Il en est de même pour les reportages télévisés. Les médias adorent semble-t-il traiter les sujets du type « ils ont tout quitté pour… » car cela leur permet de raconter de belles histoires, celle d’une reconversion et celle d’une « conversion », à l’agriculture et souvent au bio. Ils raffolent tout autant de sujets sur les décroissants qui vivent dans des yourtes et utilisent des toilettes sèches…
Mais de quoi parle-t-on au juste lorsque l’on fait référence aux « néo-paysans » ? Le terme même de « néo-paysan » a été introduit par Gaspard d’Allens et Lucile Leclair, les auteurs d’un ouvrage paru en 2016 intitulé justement Les Néo-paysans (Seuil). Si l’on suit la définition des Assises néopaysannes, les néo-paysans sont « des personnes qui, après une première vie dans un tout autre domaine, décident de changer de voie pour devenir agriculteurs ». Cette définition apparaît néanmoins un peu trop restrictive car elle ne prend pas en compte, par exemple, la situation de jeunes qui s’installent sans avoir de parents agriculteurs. Dans ce contexte, on peut donc considérer comme « néo-paysans » des personnes qui ne comptent pas d’agriculteurs dans leur famille et qui décident après une première vie professionnelle ou bien après leurs études de devenir agriculteurs ou, en l’occurrence, paysans.

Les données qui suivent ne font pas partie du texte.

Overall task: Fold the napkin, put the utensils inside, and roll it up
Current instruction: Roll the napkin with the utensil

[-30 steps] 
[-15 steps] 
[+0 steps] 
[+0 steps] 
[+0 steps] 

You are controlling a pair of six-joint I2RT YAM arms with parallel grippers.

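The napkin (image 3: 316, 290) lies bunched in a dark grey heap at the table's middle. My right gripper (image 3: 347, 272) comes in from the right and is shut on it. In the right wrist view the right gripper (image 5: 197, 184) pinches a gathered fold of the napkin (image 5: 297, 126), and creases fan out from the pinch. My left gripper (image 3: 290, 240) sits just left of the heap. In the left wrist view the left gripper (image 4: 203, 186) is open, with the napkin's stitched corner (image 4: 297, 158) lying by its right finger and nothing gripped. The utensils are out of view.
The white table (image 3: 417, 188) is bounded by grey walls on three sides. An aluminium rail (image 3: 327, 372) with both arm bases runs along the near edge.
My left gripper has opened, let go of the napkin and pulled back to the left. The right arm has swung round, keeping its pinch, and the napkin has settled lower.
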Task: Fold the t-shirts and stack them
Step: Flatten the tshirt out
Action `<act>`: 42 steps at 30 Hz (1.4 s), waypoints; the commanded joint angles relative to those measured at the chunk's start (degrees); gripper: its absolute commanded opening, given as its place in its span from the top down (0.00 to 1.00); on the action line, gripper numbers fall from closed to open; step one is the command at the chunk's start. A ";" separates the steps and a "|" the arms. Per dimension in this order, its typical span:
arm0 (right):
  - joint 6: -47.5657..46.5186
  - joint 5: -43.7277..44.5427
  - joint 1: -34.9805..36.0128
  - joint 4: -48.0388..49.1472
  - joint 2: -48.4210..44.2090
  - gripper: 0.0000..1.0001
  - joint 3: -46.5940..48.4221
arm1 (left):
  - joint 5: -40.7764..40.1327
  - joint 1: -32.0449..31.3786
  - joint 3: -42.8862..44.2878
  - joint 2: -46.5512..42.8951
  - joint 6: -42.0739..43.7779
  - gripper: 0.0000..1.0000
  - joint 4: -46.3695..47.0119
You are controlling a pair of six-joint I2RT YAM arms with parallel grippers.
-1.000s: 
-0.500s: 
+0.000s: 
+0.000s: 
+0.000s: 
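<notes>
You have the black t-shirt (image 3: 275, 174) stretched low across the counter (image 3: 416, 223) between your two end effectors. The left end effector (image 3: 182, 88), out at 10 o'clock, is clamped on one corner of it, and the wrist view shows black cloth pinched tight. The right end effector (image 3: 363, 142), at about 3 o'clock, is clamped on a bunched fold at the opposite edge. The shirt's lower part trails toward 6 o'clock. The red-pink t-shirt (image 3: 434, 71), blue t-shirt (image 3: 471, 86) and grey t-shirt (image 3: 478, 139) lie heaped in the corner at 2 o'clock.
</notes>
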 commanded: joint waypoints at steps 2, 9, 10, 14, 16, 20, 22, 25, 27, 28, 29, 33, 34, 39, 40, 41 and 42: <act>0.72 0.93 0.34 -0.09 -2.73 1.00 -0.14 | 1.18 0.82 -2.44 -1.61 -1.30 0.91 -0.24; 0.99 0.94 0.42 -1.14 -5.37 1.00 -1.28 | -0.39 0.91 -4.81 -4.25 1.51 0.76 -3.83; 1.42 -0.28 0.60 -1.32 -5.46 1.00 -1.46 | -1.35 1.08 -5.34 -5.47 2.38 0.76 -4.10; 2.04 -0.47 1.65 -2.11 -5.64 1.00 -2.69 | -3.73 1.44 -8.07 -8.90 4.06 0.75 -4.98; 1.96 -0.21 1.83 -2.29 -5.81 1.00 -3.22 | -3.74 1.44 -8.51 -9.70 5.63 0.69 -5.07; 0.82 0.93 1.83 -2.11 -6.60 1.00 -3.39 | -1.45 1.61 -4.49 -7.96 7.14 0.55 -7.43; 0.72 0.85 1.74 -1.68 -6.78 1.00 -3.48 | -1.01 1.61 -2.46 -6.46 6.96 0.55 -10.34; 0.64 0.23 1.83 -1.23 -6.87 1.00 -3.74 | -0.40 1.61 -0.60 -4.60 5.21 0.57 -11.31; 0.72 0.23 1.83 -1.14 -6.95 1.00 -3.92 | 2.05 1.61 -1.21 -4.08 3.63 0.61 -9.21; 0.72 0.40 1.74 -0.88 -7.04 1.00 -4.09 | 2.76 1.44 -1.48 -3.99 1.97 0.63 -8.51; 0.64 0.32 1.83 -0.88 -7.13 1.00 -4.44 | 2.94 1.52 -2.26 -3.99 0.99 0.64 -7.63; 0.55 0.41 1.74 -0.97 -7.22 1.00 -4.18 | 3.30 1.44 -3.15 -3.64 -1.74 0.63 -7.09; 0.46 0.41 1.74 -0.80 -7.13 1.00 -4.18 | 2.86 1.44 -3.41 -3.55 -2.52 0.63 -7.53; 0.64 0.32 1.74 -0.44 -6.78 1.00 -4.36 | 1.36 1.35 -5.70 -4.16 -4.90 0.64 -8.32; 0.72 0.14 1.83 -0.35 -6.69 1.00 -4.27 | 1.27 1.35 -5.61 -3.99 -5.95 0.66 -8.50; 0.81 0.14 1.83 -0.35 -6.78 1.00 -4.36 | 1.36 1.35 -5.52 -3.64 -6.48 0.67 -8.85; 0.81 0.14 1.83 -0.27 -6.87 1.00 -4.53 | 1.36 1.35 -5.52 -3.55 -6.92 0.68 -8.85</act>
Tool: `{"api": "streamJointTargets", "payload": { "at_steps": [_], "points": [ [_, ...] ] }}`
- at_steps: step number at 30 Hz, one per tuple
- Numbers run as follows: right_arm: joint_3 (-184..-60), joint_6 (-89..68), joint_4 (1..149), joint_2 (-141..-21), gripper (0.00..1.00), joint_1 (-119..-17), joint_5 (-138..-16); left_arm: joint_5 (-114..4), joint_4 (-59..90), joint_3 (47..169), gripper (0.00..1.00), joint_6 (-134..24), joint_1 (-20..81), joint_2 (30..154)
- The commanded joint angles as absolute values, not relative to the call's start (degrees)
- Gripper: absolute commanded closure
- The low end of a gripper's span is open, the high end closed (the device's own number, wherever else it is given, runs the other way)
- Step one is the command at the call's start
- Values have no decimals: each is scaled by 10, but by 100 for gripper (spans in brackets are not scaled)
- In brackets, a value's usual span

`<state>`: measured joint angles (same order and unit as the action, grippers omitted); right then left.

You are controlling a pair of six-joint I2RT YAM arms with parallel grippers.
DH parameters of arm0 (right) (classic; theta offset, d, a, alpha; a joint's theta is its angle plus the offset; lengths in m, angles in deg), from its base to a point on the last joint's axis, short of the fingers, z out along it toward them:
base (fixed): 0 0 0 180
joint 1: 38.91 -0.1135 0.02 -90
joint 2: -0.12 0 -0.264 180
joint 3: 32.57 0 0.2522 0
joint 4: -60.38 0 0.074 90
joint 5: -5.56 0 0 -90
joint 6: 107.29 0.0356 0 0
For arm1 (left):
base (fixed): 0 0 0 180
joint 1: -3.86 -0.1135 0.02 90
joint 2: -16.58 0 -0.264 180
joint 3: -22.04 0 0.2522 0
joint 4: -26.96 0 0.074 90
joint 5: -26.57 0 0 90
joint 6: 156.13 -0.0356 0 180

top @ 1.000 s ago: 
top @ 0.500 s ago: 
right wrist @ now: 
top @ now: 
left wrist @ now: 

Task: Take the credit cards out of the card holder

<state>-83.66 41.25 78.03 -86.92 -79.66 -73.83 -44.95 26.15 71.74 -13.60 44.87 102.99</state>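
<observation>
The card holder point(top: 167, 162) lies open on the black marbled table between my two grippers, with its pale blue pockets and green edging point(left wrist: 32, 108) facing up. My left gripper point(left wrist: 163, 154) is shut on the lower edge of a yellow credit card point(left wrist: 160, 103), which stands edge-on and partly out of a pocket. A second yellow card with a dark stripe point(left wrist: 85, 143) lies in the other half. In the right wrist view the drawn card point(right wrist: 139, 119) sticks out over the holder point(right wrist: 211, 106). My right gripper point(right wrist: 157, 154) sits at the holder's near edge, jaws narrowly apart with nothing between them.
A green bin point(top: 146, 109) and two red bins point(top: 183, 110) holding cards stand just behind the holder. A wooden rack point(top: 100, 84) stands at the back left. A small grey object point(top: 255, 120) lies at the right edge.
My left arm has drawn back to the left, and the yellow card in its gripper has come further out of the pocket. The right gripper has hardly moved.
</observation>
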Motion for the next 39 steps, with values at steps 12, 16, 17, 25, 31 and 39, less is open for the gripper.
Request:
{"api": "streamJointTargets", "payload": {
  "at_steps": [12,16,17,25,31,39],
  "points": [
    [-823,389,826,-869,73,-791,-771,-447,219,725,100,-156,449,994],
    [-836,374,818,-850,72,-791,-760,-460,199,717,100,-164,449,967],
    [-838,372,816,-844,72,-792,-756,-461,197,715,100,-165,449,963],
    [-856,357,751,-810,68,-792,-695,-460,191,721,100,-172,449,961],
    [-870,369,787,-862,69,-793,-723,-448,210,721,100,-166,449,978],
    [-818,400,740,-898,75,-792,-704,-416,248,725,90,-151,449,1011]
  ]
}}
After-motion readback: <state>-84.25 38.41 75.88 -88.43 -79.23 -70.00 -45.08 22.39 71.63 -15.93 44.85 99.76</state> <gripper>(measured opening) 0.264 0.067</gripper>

On peut remarquer, en effet, que ceux-ci se définissent d’abord comme « néo-paysans », et non comme « néo-agriculteurs ». D’après le journaliste Gaspard d’Allens, cela s’explique par le fait que « les néo-paysans s’installent à rebours de l’agriculture industrielle. L’agriculteur contemporain a perdu son autonomie. Il est devenu « un fournisseur de matière première à l’export », il extrait du « minerai », il est le simple maillon dans une chaîne qu’il ne maîtrise pas ». Or, pour lui, « à l’inverse, les néo-paysans se réapproprient et réinventent la figure du paysan. Ils n’exploitent pas la terre mais la valorisent ».
Si l’on s’en tient au jargon purement administratif, les néo-paysans entrent dans une catégorie que l’on appelle les « installations hors cadre familial ». Cela correspond aux personnes qui reprennent l’exploitation d’un agriculteur qui n’a aucun lien de parenté avec elles. Une étude sur « Le devenir des agriculteurs installés hors du cadre familial » publiée en 2004 par le Service des études et de la communication du Centre national pour l’aménagement des structures des exploitations agricoles (Cnasea, placé sous la tutelle du ministère de l’Agriculture) donnait à ce propos la définition suivante qui semble servir de référence en la matière : « Toute installation ne se réalisant pas dans le cadre familial (CF) au-delà du troisième degré de parenté avec le cédant ».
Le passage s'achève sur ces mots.